- Coordinates: 43°54′42″N 69°48′29″W﻿ / ﻿43.9118°N 69.8080°W
- Carries: US 1
- Crosses: Kennebec River
- Locale: Bath – Woolwich, Maine
- Official name: Sagadahoc Bridge
- Maintained by: Maine Department of Transportation

Characteristics
- Design: Precast concrete box girder bridge
- Total length: 2,972 feet (906 m)
- Width: 69 feet (21 m)
- Height: 75 feet (23 m)
- Longest span: 420 feet (128 m)
- Clearance below: 75 feet (23 m)

History
- Opened: August 1, 2000

Location
- Interactive map of Sagadahoc Bridge

= Sagadahoc Bridge =

Road bridge in Bath and Woolwich, Maine

The Sagadahoc Bridge is a four-lane concrete segmental box girder bridge between the City of Bath and the town of Woolwich, Maine, carrying U.S. Route 1 (US 1) over the Kennebec River. It was completed in 2000 to replace the two-lane road portion of the adjoining 1927 Carlton Bridge, which remains in use as a rail bridge. It is 2,972 ft and features the longest precast concrete segmental span in North America at 420 ft. It is also notable for being the first design/build project undertaken by the Maine Department of Transportation. The bridge cost $46.6 million, and is the last downstream road crossing of the Kennebec.

==History==
The Longmont-based firm Flatiron Structures/Figg Engineering Group was chosen to build the bridge, and the company broke ground in October 1997. Construction proceeded faster than expected and was finished about a month early, on August 1, 2000. The final cost was .

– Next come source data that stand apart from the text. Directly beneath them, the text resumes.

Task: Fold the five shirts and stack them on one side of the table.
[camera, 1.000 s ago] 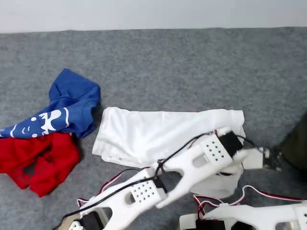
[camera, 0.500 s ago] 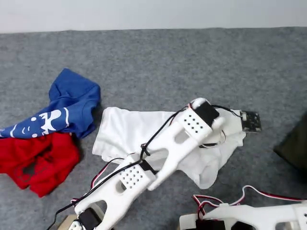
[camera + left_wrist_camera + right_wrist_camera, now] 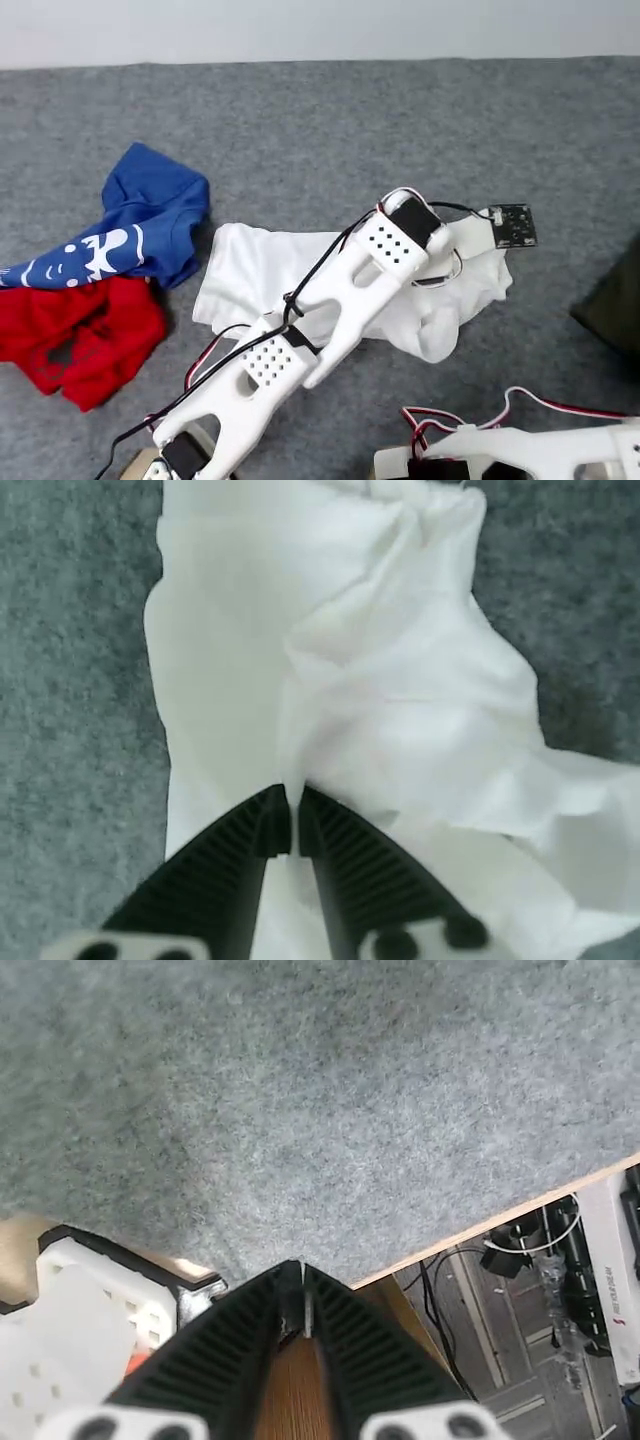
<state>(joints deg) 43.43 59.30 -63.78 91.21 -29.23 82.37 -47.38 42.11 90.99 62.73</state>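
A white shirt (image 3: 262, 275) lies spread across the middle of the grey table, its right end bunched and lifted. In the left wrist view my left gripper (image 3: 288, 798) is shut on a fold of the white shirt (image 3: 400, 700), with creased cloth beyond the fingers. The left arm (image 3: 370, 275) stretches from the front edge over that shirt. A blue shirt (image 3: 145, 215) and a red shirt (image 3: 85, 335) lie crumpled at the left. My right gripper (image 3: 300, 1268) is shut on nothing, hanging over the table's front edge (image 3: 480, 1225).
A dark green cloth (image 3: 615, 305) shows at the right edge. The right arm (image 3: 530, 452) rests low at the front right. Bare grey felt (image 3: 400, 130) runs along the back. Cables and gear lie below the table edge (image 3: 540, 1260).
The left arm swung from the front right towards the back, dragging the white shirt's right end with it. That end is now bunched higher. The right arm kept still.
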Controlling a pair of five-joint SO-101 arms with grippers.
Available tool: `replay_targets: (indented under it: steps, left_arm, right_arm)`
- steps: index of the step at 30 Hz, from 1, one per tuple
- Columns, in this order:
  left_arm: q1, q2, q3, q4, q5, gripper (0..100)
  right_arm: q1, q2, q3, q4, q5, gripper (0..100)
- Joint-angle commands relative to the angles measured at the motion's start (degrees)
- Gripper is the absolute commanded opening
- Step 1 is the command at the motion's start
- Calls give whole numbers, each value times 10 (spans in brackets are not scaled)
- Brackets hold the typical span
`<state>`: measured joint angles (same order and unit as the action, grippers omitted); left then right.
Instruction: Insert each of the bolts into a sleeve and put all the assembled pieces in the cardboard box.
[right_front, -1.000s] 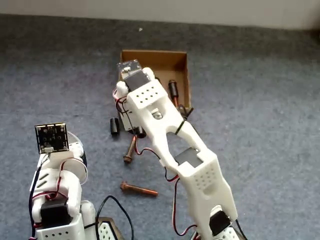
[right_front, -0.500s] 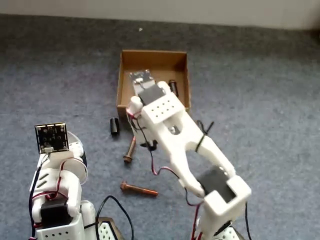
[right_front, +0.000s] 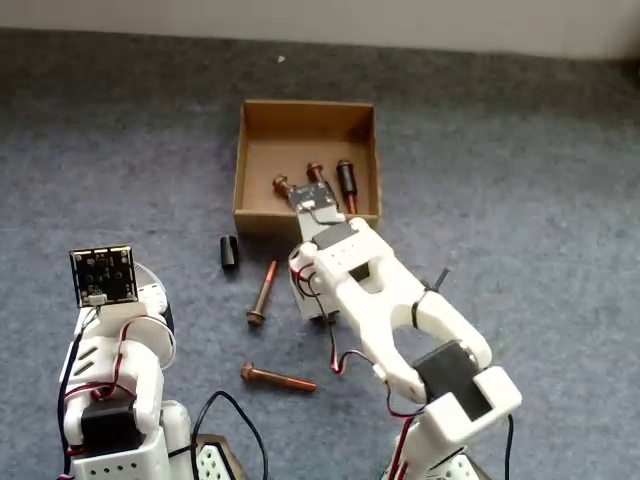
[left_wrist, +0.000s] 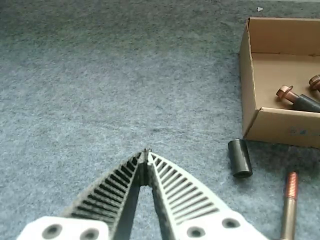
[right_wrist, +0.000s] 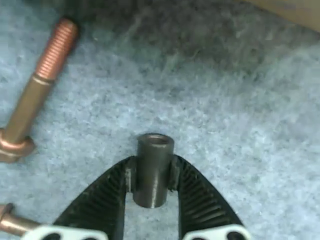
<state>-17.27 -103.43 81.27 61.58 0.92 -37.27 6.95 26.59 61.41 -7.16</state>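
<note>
The sleeve (right_wrist: 155, 150) is a short dark tube with a round hole in its end. It sits between the two black fingers (right_wrist: 107, 200) of the right hand (right_wrist: 152, 167), which is grasping it from both sides. Its long side runs the same way as the fingers. The hole end points away from the hand, toward the cardboard box (right_front: 240, 170). The sleeve is low over the grey table (right_front: 520, 200), just in front of the box's near wall. I cannot tell if it touches the table.

A copper bolt (right_wrist: 42, 95) lies beside it, with its thread end toward the box. In the high view a second bolt (right_front: 278, 379) lies nearer the arms. A loose sleeve (right_front: 229, 252) lies by the box's corner. Three assembled pieces (right_front: 346, 180) lie inside the box.

The left hand (left_wrist: 146, 156) is clenched shut, tip against tip. It is over the table, well apart from the box.
</note>
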Motion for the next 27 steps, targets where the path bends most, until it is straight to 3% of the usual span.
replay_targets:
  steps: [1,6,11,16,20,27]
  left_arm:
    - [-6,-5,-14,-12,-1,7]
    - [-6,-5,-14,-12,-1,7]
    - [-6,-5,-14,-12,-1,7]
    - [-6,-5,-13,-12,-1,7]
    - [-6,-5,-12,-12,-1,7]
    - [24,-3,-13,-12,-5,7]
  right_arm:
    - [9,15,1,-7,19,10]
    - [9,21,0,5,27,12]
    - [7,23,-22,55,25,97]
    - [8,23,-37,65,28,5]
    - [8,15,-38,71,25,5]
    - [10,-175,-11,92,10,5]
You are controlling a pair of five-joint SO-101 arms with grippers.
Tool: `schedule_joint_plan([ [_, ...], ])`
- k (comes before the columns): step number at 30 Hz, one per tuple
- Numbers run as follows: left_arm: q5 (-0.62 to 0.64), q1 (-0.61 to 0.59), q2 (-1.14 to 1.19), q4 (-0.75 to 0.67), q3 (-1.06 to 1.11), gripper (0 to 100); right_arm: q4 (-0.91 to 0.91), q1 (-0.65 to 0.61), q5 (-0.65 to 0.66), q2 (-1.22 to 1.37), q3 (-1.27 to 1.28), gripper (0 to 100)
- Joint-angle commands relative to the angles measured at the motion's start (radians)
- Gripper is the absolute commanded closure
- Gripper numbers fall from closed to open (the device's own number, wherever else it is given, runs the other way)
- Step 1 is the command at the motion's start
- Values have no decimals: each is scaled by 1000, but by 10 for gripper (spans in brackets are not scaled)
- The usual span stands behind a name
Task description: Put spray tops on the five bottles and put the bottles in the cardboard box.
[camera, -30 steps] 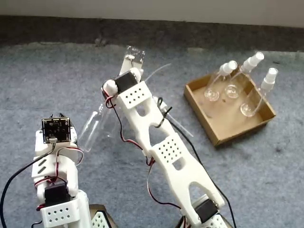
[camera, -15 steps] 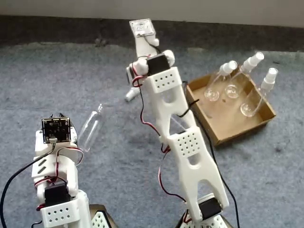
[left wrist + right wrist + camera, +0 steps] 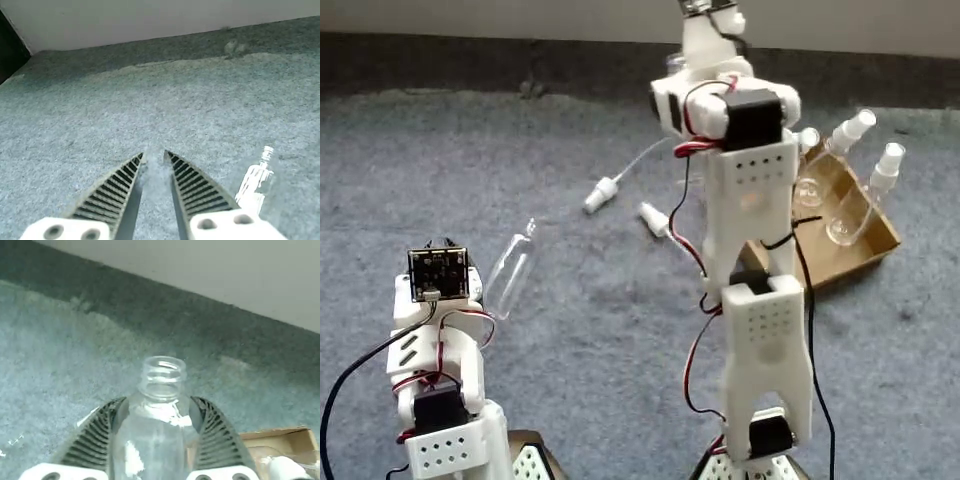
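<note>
1. Right pincer is pinching an open-necked bottle around its shoulder, one ribbed finger on each side. The neck stands clear above the fingers and has no top on it.
2. From the high view its arm stretches toward 12 o'clock, beside the cardboard box. I cannot tell from there whether the held bottle hangs over the box or short of it.
3. Left pincer sits low at about 8 o'clock, slightly spread with nothing between the fingers and only the grey tabletop below.
4. Just beside it lies a second bare bottle, neck pointing to about 1 o'clock.
5. Two spray tops lie loose near the centre, close to each other but apart. The thin tube of one trails toward 2 o'clock.
6. The box at 3 o'clock holds three capped bottles, leaning with their heads over the far rim.
7. The step in hand looks like capping the held bottle, since it should not go in bare.
8. To do it well:
   - Hold the bottle upright and steady, with the neck turned to the left arm's side.
   - Take a spray top by its head, not its tube.
   - Thread the tube into the neck before pressing down, since a bent tube would jam.
   - Keep the grip low on the bottle so the fingers do not block the collar.
</note>
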Motion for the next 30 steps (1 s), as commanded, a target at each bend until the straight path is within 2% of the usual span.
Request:
schedule_joint_plan([
  [1,5,21,-4,5,21,995,18,70,12,-142,-131,986],
  [10,5,21,-4,5,21,995,18,114,12,-374,-71,986],
  [21,5,21,-4,5,21,995,15,111,12,-881,573,986],
  [30,6,21,-4,5,21,995,8,111,44,-1092,1049,985],
])
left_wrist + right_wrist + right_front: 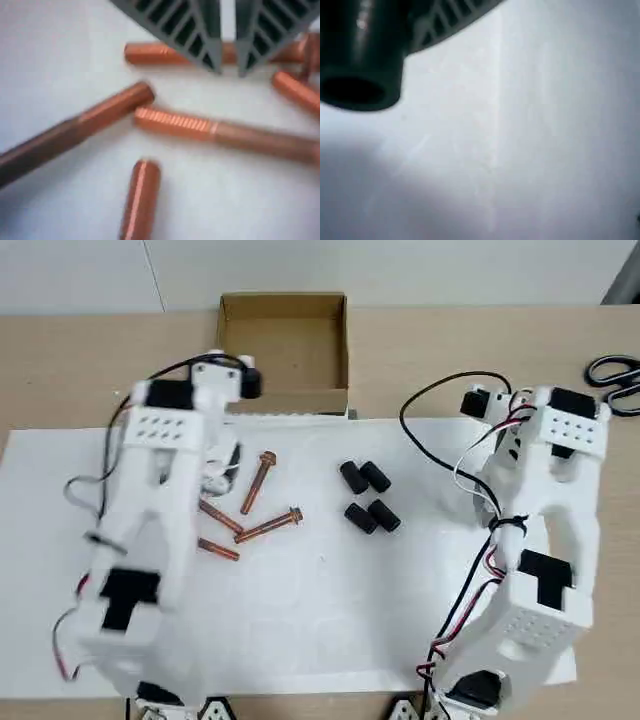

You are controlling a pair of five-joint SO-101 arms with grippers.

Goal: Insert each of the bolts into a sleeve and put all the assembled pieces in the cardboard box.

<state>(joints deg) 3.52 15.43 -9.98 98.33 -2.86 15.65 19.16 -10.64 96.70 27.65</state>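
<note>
The left hand (229,69) is held narrow, just above a bolt (150,52) and not gripping it. A sleeve (362,60) (black) is gripped by the right hand (427,22).

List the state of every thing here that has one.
Brown cardboard box, open and empty.
Copper metal bolts, lying loose on the white paper sheet, none sleeved.
Four black cylindrical sleeves, loose on the sheet, without bolts.
Left hand, slightly open above the bolts, holding nothing.
Right hand, shut on a fifth black sleeve, no bolt inside.
</note>
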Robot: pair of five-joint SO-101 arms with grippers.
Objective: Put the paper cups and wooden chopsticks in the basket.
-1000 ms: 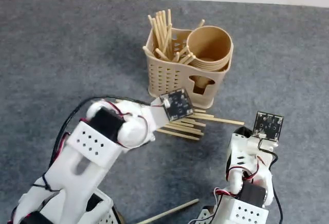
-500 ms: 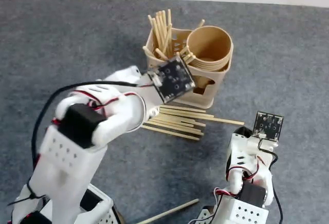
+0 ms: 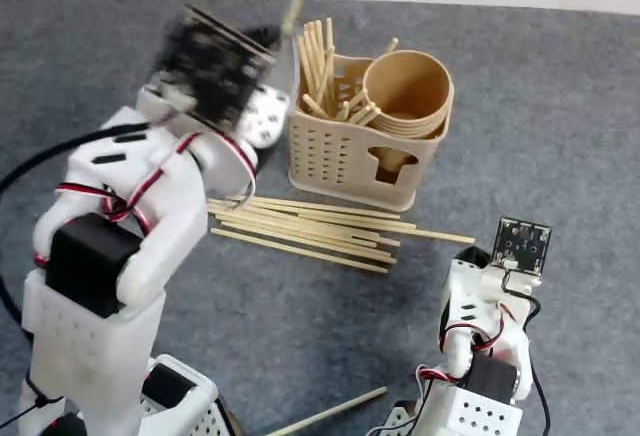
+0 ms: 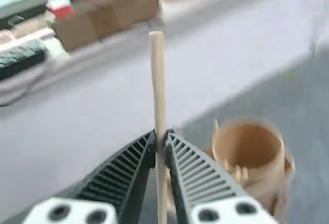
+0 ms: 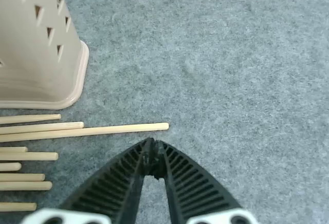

Funding to construct the Sagadahoc Bridge was available by 1997, but had to be committed by October of that year or the federal funds intended for it would expire. Beginning construction in the time required would not permit the traditional design, bid, and build process to be done, as it would have delayed construction by 18–24 months. MDOT decided to use a design/build process, which it had never done before. The quick construction schedule led to public concern over the aesthetics of the project. Due to that, MDOT created a Public Advisory Committee, hired a public relations firm, and held public hearings about the project to solicit public comment and input as to the aesthetics and the project contractor itself. Most aspects of the bridge were selected through public input, such as the bridge color, railings, lighting, and surrounding landscaping. The inclusion of a pedestrian underpass on the Woolwich side to access the bridge also came about due to public input.

The adjoining Carlton Bridge remained after the Sagadahoc Bridge's opening to continue as a rail bridge only, with the upper road deck severed from land on the west side and gated at the east end, preventing unauthorized vehicles from driving on it. Continuing deterioration of that bridge will necessitate action in the future regarding its continued use, possibly including removal of the remaining road deck or the bridge's closure.

=== Name ===
Residents of both Bath and Woolwich, the two towns to be connected by the bridge, participated in the structure's naming process by submitting suggested names to their respective town clerk. A committee of five people from each town was created and together selected six names for further input. Large jars were then placed in public buildings through which residents selected their choice by placing a penny into the jar of their selected name. The name "Sagadahoc", meaning 'mouth of river', was selected and subsequently approved by the Maine Legislature.

==Technical==
The bridge carries four lanes of U.S. Route 1 (US 1) over the Kennebec River with approximately 75 ft of clearance at high tide. SR 127 partially travels underneath the bridge on the Woolwich side to interchange with US 1. The bridge also carries a 6 ft bicycle/breakdown lane and a 6 ft barrier-protected sidewalk, with a total deck width of 69 ft.